The same report goes on to explain that permanent exclusion rates are high in Bristol, yet EHCPs in mainstream primary is low. Whilst this might suggest that urgent intervention is needed by issuing much needed EHCPs, the council instead decided to invest a huge amount of time in the creation of problematic non-statutory Bristol SEND Support Plans by the Inclusion in Education Group – formerly the Inclusion Reference Group who masterminded some of the unlawful cuts to the High Needs Block which led to Judicial Review.
Poor identification of pupils with Send was also identified by the 2018 Peer Review of SEND, although perhaps more frightening is the ‘lack of ambition for education attainment’. This is something that is clearly obvious in the above average figures for children in both Bristol primary and secondary having SEN Support, but clearly dramatically so in secondary.

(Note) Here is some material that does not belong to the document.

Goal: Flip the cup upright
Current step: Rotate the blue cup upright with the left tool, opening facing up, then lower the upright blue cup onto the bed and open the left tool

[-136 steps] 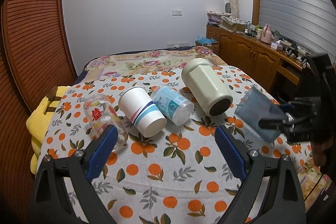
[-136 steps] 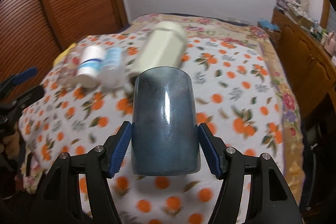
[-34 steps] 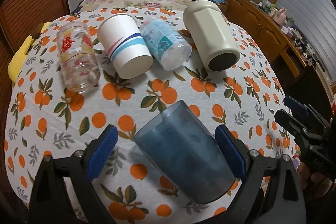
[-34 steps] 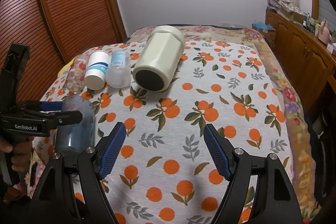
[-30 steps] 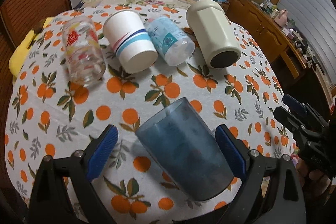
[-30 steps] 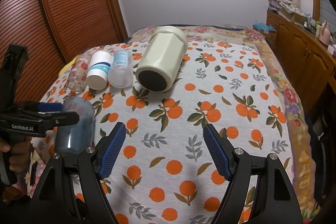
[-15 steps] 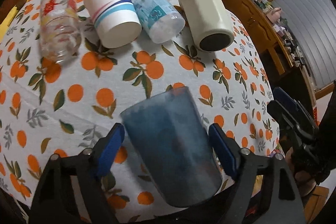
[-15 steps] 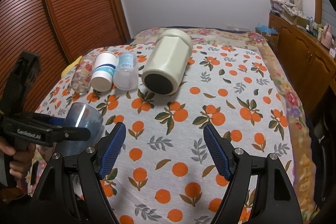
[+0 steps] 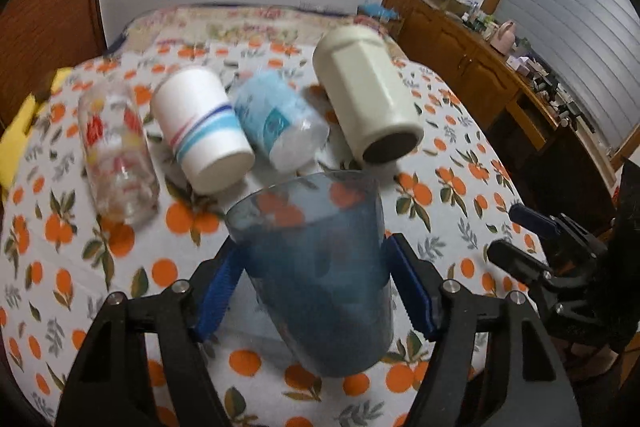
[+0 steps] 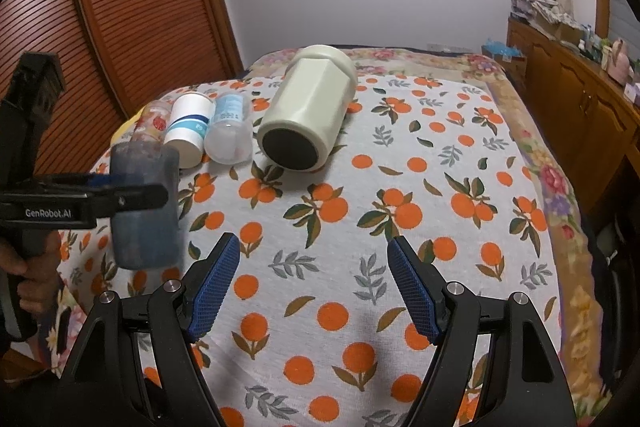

Clearly the figures again raise more questions than they answer, with Bristol Send parents fearing a cover-up about what has really happened to Send in Bristol during the last nine years. Paperwork is contradictory, exclusions in the city have been historically high and AP is the highest outside of London. Early identification of Send is not happening in primary school with Bristol secondary schools having high numbers of children on SEN Support. The number of EHC Needs Assessments are ‘unprecedented’ yet children are clearly missing out on education and the number of EHCPs held by Bristol children has decreased against the rise of the school population.
Ahead of Cabinet this week, Councillor Anna Keen, Cabinet Member for Education and Skills was keen to acknowledge that more needed to be done to address issues with Send provision in the city.
She said: “We are working on long-term, sustainable solutions to address the issues in our current SEND activities. We are not responsible for the level of funding available to Bristol’s children with SEND. We stand united with local families and schools in highlighting the national funding shortage and will continue to make the case to the government.”